Nos discursos da equipe dirigente da UPCT/RN pude observar esses processos parafrásticos e polissêmicos, porém não identifiquei um profissional que apresentasse completamente um ou outro. Identifiquei falas que subvertem, mas, ao fazer outra indagação, expressões corriqueiras e até conservadoras eram pronunciadas. Isso demonstra a relatividade inerente ao processo de construção dos discursos (e das práticas) desses profissionais e, por isso, venho afirmando durante

todo esse estudo que estabelecer uma “verdade” absoluta sobre como o profissional

atua, enxerga e dirige-se ao interno é um risco (para não dizer um erro).

Além do dito, o que é silenciado também pode significar: ruptura, reprodução, censura. Um silêncio prolongado antes de responder alguma questão, manter-se quieto e não opinar possui e produz sentido; assim como a forma que o outro inicia um diálogo e as características do local em que um questionamento foi feito influenciam na enunciação discursiva, essas mesmas características determinam, ou não, o silenciamento.

Em instituições como a UPCT/RN os jogos de poder também estão vinculados à produção dos discursos e do silêncio (que não deixa de ser discurso).

Por vezes, esse mesmo poder apresenta-se de forma silenciosa, quase invisível, e determina práticas profissionais em uma instituição. O silêncio pode significar dor, sofrimento, medo e até subversão; mais uma vez dependerá das questões ideológicas, históricas e subjetivas pertencentes a cada sujeito.

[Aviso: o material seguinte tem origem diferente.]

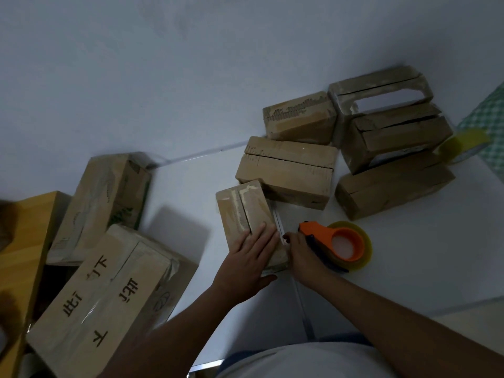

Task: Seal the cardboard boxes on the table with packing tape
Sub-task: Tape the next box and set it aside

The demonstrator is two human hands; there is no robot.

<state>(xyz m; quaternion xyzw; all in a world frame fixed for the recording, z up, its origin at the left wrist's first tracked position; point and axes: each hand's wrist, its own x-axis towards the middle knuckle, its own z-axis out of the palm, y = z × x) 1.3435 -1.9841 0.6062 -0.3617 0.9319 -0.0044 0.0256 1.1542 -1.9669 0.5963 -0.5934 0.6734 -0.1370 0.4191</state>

Portanto, a partir da observação contínua que realizei durante o trabalho de campo na UPCT/RN, das falas colhidas nas entrevistas e do referencial teórico acumulado até aqui, que me proporcionou a elaboração de um dispositivo de análise, percebi que a construção dos discursos (e consequentemente da prática profissional) da equipe dirigente da UPCT/RN está vinculada a questões sociais, históricas, políticas, subjetivas e até psíquicas. Por mais incoerente que aparente ser, essa produção dos discursos vincula-se diretamente à constituição da prática e da identidade dos profissionais que, acopladas às demais condições estruturais inerentes a UPCT/RN, conecta-se ao sofrimento no trabalho.